Exercise —
Output, please, exactly those lines of the listing that come before the line with "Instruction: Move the", along with that line itself.

BEGIN

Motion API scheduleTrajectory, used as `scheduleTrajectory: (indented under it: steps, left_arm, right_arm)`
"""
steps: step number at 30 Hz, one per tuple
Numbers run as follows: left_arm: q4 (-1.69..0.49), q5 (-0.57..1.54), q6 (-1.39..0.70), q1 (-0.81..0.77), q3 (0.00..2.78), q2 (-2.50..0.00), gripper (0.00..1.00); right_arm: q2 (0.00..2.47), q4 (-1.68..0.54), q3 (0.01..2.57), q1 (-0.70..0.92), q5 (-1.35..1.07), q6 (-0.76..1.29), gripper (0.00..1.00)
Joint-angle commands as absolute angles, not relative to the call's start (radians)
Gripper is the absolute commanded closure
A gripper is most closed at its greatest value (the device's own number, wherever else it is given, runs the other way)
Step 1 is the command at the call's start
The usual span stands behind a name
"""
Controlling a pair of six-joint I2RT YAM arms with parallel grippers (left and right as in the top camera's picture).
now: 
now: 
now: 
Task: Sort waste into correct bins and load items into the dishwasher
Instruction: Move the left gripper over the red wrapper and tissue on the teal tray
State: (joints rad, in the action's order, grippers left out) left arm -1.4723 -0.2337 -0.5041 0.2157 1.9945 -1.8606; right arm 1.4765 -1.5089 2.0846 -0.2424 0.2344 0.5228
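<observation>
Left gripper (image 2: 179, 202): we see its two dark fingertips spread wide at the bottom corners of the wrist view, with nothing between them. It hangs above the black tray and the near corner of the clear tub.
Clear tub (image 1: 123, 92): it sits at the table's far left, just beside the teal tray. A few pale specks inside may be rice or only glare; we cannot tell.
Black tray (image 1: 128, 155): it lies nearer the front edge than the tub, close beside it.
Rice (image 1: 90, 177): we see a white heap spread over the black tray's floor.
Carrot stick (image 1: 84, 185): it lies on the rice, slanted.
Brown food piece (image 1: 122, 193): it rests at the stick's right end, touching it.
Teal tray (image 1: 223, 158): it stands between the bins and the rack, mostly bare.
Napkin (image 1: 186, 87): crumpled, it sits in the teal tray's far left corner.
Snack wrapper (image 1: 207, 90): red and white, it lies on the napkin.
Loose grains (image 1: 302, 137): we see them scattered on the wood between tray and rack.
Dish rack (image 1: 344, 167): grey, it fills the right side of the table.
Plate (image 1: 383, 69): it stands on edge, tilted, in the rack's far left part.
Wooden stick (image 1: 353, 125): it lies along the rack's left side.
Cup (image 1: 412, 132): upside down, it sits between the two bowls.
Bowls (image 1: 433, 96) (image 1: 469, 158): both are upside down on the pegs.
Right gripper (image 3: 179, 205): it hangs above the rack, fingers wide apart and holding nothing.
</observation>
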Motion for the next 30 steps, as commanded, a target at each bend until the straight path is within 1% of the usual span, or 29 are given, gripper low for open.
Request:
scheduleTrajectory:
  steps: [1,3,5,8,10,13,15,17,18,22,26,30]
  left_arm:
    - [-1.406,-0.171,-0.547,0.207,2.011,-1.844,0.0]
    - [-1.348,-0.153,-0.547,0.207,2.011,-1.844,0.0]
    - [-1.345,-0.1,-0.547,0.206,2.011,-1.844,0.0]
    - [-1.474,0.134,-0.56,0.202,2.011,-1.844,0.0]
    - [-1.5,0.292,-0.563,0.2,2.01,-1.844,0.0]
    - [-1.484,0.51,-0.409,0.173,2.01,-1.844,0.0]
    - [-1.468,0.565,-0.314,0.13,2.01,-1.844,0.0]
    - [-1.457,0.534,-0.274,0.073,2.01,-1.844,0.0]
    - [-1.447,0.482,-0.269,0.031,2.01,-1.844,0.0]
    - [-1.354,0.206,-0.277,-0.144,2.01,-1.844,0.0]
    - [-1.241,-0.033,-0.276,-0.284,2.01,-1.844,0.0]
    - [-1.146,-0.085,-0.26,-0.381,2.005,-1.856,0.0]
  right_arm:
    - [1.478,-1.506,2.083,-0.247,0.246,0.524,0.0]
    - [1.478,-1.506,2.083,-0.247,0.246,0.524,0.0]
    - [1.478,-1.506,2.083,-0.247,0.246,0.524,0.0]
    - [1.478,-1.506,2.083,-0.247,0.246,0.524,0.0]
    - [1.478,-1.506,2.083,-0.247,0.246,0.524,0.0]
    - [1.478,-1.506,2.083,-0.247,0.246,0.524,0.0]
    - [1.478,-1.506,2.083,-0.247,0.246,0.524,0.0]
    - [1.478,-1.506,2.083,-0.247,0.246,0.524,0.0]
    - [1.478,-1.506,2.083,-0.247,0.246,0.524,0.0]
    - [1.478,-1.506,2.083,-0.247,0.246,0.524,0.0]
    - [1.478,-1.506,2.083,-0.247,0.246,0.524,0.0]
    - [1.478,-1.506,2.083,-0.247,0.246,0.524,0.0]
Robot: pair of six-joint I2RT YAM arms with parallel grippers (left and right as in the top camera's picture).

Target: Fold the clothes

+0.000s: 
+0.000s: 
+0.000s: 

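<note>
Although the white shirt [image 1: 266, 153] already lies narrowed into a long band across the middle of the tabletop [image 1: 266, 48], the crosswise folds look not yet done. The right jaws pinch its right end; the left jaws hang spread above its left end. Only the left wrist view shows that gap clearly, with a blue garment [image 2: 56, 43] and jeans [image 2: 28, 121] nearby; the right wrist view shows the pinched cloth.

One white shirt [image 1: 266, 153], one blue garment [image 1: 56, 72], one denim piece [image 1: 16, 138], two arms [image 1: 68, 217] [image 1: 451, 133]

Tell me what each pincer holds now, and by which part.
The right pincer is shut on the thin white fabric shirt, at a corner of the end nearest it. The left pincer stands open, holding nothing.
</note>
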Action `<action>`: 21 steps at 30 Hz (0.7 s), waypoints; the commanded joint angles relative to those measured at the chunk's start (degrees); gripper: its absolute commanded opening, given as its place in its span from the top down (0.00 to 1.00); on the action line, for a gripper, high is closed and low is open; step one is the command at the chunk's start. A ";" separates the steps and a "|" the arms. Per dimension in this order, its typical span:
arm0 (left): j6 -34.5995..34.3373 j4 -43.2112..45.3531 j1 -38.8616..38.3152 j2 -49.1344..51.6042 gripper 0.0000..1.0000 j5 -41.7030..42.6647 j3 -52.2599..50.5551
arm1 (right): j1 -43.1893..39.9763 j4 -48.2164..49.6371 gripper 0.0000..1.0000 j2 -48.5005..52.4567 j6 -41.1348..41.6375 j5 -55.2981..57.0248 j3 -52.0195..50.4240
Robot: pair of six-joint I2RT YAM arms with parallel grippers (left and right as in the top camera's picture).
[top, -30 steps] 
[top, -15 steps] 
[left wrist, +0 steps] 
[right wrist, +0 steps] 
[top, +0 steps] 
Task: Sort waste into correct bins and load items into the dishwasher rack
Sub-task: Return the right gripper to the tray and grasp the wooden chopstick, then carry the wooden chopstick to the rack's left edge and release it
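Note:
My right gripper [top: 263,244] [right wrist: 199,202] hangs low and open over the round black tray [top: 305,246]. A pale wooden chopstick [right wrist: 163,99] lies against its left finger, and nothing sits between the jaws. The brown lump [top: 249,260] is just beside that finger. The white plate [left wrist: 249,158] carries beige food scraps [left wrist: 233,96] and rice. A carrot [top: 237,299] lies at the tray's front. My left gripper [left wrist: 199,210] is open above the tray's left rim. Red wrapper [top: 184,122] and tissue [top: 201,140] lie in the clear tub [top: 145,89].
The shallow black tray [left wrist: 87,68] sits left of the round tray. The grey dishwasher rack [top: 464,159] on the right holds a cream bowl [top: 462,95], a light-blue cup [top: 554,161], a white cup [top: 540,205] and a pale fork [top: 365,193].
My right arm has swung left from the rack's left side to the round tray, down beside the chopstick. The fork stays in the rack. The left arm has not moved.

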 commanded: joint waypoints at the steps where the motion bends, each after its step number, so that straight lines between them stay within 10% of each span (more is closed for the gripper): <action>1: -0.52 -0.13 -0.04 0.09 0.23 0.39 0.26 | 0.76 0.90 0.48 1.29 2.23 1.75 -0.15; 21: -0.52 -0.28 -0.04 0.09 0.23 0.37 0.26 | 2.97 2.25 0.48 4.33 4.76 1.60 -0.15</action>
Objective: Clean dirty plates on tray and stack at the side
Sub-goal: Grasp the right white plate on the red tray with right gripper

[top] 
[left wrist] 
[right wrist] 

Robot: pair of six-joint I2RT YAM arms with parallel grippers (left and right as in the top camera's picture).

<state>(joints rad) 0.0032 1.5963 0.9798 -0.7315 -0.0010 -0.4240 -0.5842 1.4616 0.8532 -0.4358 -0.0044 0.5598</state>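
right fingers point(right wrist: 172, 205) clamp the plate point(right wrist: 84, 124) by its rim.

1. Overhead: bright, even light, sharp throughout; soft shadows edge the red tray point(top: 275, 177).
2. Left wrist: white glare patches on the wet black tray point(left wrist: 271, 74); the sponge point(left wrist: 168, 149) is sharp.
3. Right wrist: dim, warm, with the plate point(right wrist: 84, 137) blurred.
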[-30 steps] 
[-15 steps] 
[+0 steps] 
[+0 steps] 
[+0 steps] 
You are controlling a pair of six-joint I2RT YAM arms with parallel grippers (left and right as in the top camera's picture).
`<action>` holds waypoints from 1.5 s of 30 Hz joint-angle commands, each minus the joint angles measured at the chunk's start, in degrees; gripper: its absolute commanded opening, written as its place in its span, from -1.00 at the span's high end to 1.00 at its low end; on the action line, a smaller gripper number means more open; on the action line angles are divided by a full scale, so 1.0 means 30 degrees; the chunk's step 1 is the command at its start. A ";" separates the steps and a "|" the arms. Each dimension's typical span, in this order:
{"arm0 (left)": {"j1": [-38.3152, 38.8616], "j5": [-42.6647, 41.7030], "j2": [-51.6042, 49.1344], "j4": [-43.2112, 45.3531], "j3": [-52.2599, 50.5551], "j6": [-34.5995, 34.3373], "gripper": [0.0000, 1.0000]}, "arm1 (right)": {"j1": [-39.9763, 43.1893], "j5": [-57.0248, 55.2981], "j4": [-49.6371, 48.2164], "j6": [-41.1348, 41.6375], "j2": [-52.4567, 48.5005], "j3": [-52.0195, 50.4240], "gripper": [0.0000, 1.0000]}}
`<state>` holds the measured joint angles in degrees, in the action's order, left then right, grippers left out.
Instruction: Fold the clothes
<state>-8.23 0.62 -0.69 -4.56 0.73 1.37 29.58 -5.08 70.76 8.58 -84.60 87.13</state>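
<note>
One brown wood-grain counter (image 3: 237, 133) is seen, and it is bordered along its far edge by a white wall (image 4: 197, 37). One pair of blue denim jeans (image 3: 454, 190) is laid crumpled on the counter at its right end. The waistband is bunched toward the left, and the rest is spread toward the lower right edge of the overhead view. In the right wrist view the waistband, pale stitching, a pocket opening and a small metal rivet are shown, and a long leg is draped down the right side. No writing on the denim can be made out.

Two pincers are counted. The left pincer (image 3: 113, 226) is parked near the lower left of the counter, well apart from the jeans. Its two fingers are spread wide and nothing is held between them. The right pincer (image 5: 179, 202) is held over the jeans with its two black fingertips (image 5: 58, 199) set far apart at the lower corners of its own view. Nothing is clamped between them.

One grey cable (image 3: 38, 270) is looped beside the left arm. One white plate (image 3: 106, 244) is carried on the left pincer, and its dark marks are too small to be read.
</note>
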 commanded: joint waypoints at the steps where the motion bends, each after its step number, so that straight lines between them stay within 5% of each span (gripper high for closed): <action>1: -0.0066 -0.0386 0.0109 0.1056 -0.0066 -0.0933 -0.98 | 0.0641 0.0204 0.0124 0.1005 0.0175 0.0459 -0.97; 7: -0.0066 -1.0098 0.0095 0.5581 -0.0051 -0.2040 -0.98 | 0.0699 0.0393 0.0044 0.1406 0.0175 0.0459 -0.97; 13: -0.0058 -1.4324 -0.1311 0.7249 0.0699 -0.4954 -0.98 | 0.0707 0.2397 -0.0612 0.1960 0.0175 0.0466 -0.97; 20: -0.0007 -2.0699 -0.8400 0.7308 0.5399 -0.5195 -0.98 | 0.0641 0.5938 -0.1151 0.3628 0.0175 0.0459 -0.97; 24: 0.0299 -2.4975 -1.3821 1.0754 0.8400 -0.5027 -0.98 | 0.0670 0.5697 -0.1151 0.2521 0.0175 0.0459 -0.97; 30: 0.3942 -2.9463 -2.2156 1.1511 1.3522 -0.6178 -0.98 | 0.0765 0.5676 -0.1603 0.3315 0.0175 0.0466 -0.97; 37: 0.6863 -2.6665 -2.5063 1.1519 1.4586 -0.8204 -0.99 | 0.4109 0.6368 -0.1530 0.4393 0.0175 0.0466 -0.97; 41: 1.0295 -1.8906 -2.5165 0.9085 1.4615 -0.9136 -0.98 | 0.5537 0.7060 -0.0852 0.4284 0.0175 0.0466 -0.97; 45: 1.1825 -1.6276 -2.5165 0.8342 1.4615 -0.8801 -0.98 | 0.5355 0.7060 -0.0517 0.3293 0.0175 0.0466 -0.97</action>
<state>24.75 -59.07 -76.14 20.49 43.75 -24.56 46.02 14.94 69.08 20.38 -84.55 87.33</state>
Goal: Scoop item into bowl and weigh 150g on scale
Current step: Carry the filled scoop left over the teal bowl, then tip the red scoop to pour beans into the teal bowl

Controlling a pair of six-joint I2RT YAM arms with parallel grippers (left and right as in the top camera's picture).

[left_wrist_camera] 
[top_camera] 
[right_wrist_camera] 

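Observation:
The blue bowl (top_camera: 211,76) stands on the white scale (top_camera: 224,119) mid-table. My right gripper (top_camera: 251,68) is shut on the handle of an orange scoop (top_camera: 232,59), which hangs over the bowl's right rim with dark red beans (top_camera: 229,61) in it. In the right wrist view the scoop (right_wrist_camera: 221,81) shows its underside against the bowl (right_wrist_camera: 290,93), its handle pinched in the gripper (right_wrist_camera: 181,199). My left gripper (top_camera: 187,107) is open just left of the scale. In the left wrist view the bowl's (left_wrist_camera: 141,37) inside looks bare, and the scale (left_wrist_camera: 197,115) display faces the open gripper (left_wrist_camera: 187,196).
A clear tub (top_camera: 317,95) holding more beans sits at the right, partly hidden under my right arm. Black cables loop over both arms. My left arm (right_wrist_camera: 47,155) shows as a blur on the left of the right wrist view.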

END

Response for this exercise —
Motion API scheduleTrajectory, used as `scheduleTrajectory: (indented under it: steps, left_arm, right_arm)`
"""
steps: step number at 30 Hz, one per tuple
Numbers run as follows: left_arm: q4 (-1.69..0.49), q5 (-0.57..1.54), q6 (-1.39..0.70), q1 (-0.81..0.77), q3 (0.00..2.78), q2 (-2.50..0.00), gripper (0.00..1.00); right_arm: q2 (0.00..2.47), q4 (-1.68..0.54), q3 (0.01..2.57), q1 (-0.70..0.92), q5 (-1.35..1.07), q6 (-0.76..1.29), gripper (0.00..1.00)
Joint-angle commands as absolute angles, not relative to the call's start (radians)
Gripper is the absolute commanded closure
A gripper is most closed at its greatest value (the device's own number, wherever else it is given, runs the other way)
Step 1 is the command at the call's start
The usual span stands behind a name
"""
Controlling a pair of six-joint I2RT YAM arms with parallel grippers (left and right as in the top camera's picture).
now: 
now: 
now: 
Task: Sort waste into correct bins and load items into the dishwasher
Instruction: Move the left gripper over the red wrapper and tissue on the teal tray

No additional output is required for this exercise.